Incendies au Portugal: Costa fait «mieux» que Durao Barroso

Le record historique de 2003 est déjà battu. 2017 pourrait voir plus d’un demi-million d’hectares de la forêt portugaise partir en fumée.

La pinède de Leiria en feu le 16 octobre © Hélio Medeiros La pinède de Leiria en feu le 16 octobre © Hélio Medeiros

Les chiffres ont parlé. Sous la « geringonça » d’Antonio Costa, le gouvernement socialiste minoritaire soutenu au parlement par le PCP et les « mélenchonistes » locaux du Bloco (Bloc de Gauche), les incendies de forêt de 2017 ont effacé le triste record détenu depuis l’été 2003 par le gouvernement de centre droit de José Manuel Durao Barroso.
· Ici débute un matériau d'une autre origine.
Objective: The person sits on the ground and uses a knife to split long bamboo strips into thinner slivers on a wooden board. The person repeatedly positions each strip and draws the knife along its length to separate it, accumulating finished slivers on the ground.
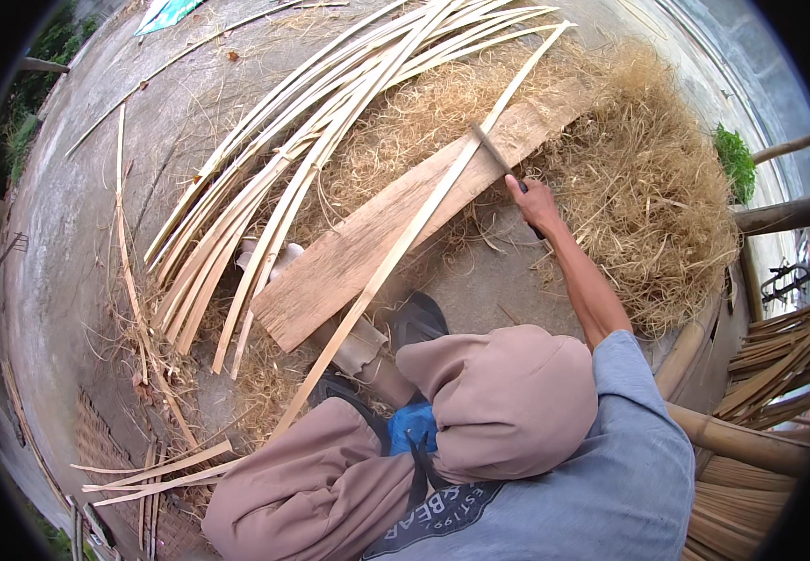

Du 1er janvier au 17 octobre 2017, 443.425 hectares sont partis en fumée, contre un total de 425.639 hectares pour l’année 2003, selon le bilan établi par l’Institut de conservation de la nature et de la forêt (ICNF). L’EFFIS, organisme européen, estime que la surface consumée par les flammes au Portugal pourrait dépasser le demi-million d’hectares (520.515) d’ici la fin de l’année.

Les incendies de 2003 avaient fait 21 victimes. Dans les deux épisodes tragiques de juin et octobre 2017, plus de cents personnes (106 au dernier bilan) auront trouvé la mort. A quatorze ans d’intervalle, les mêmes causes, analysées ici et ici, ont produit les mêmes effets. Pour décrire cette situation, sans aucun équivalent en Europe, de nombreux commentateurs et analystes, y compris se réclamant de la gauche, n’hésitent pas à évoquer un « Etat failli » (de l’expression « failed state » en anglais). En 2004, les chefs d’Etat et de gouvernement de l’Union européenne avaient « récompensé » Durao Barroso de cette « performance » en en faisant pour dix ans un président (calamiteux) de la Commission européenne. No further comment.

L’impressionnante photo ci-dessus a été prise dimanche 16 octobre par le pompier Hélio Medeiros, depuis la tour de vigie des pompiers volontaires de Vieira de Leiria (centre du pays). Ce qui brûle derrière la ville, c’est un patrimoine vieux de sept siècles, la pinède de Leiria, voulue par le roi D. Dinis (1261-1325) pour fixer la zone dunaire. Le bois des caravelles des grandes découvertes portugaises, la première « mondialisation » occidentale, venait de la pinède de Leiria, dont 80% de la surface a brûlé le weekend dernier.